Donald Trump no duerme mucho estos días.
A bordo de su jet jumbo, al candidato republicano no le gusta descansar ni estar a solas con sus pensamientos e insiste en que sus asistentes se queden despiertos y no dejen de hablarle.
Requiere que le aseguren todo el tiempo que su candidatura va por buen camino. “¡Miren qué multitud!”, exclamó hace unos días mientras volaba por Florida, volteando hacia su joven secretario de prensa mientras la televisión mostraba imágenes de Fox News de lo que, según él, eran miles de personas que lo esperaban en tierra.

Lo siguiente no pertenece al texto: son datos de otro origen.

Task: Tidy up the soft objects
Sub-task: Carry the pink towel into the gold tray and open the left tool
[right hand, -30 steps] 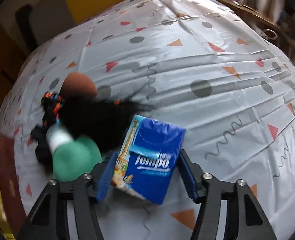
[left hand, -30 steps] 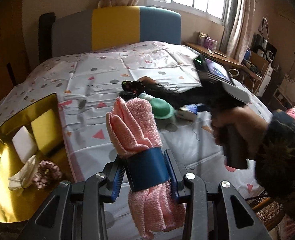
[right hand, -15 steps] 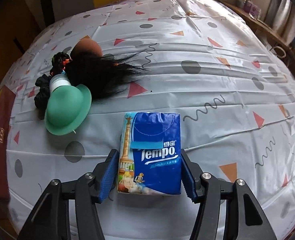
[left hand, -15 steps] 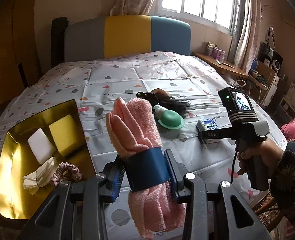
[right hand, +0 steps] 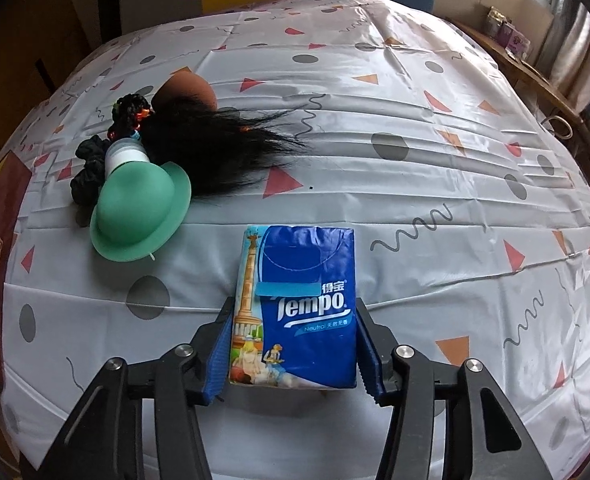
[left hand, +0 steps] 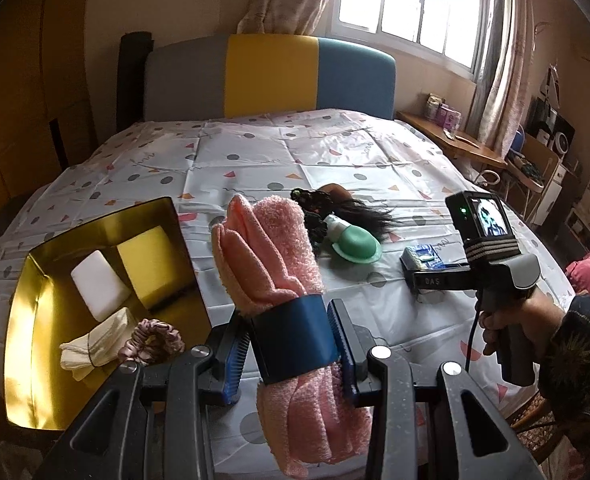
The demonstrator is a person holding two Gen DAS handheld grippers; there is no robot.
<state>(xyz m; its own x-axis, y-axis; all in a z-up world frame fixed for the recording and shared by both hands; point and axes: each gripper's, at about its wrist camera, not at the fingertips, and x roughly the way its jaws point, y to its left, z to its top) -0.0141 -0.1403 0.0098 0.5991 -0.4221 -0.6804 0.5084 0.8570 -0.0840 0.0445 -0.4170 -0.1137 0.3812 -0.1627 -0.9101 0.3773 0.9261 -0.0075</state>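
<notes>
Pink towel (left hand: 271, 256) with dark blue band (left hand: 295, 338). Gold tray (left hand: 35, 320) with white sponge (left hand: 99, 284), yellow sponge (left hand: 149, 262), cream cloth (left hand: 95, 346), pink scrunchie (left hand: 151, 342). Blue tissue pack (right hand: 299, 304). Green hat (right hand: 139, 212), black wig (right hand: 215, 148). White bedsheet (right hand: 415, 160), grey dots, red-orange triangles.

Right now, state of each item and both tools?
Pink towel: rolled, banded, upright, clamped in left tool.
Tempo tissue pack: flat on the bed, between the right tool pads, which have just been closing.
Gold tray: holds sponges, cloth, scrunchie.
Green hat: lying on the bed.
Black wig: spread out.
</notes>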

En los últimos días de la campaña presidencial, la candidatura de Trump es una pantalla dividida y discordante, que muestra por un lado el show coreografiado de calma y confianza orquestado por su personal y, por otro, la necesidad y vulnerabilidad de un candidato que alguna vez fanfarroneaba y hoy no está seguro de tener la victoria.
En la superficie la campaña le está robando a Hillary Clinton su arma más poderosa: los estallidos de Trump, que una y otra vez habían socavado su candidatura. Debajo de esa fachada, sigue reinando la agitación, lo que le dificulta sobreponerse a todos los obstáculos que bloqueaban su camino a la Casa Blanca.